ADAM'S SIN BROUGHT DEATH

Let us consider death in God's original plan. The passages most often referred to on this topic, Romans 5:12-21 and I Corinthians 15:20-26, clearly illustrate the fact that our death resulted from Adam's sin. Yet the Bible has more to say which helps us bring this issue into focus.

The wording of Genesis 2:17 is very clear—"but of the tree of the knowledge of good and evil, thou shalt not eat of it: for in the day that thou eatest thereof thou shalt surely die." What did God mean by "die?" If we examine the events of the fall, we will find that Adam did not physically die when he first ate the fruit, tempting many to say that Adam fell only in a spiritual sense. But we must note two things that differentiate Adam from ourselves. First, Adam was created perfect and sinless. Second, because he was created sinless, he was not originally condemned to physical death. When Adam ate from that tree, he truly died, just as God promised he would. He died spiritually at that moment, but he was also cursed with the ultimate reality of physical death. Physical death is the result of spiritual death, so that 930 years later, Adam's body finally caught up to his spirit.

Genesis 3:5: Knowing Good and Evil

Not everything the serpent said in Genesis 3 was a lie. This is common among deceivers: they sprinkle truth with lies. One thing the serpent said to Eve was that she would be like God, knowing good and evil.
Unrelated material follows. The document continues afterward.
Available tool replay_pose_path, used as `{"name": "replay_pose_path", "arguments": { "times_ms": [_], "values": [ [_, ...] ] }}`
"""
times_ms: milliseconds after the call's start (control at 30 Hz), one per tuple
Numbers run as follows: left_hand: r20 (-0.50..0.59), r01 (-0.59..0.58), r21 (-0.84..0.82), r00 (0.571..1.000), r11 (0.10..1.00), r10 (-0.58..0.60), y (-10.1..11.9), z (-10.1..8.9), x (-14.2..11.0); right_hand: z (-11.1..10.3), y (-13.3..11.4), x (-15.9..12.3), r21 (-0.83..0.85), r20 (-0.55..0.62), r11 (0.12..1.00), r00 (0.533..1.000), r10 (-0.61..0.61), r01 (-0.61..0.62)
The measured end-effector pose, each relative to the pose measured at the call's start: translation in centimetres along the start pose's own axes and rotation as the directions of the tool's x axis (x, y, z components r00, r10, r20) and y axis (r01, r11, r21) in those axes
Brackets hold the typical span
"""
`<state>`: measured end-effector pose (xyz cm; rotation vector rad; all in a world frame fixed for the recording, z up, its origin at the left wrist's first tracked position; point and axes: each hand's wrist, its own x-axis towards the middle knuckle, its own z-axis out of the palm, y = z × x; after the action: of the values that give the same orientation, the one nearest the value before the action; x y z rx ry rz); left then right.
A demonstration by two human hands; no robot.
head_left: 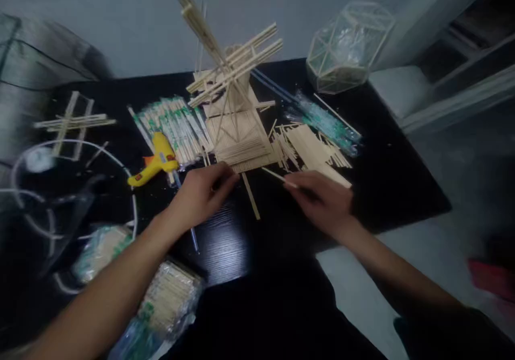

Was this a “prophecy come true” for Satan (the influencer behind the serpent)? After all, in Genesis 3:22, God reveals that man had become like God, knowing good and evil. By no means is this a fulfilled prophecy of Satan, but common knowledge to him. As Satan had sinned in heavenly realms, God then experienced (i.e., knew intimately) a distinction between good and evil (evil is basically the absence of good).

When Adam and Eve sinned, they (and we) were subject to the same thing: an experiential knowledge of distinction between good and evil. So, in that sense, they had become like God. This is to be distinguished from being or becoming God.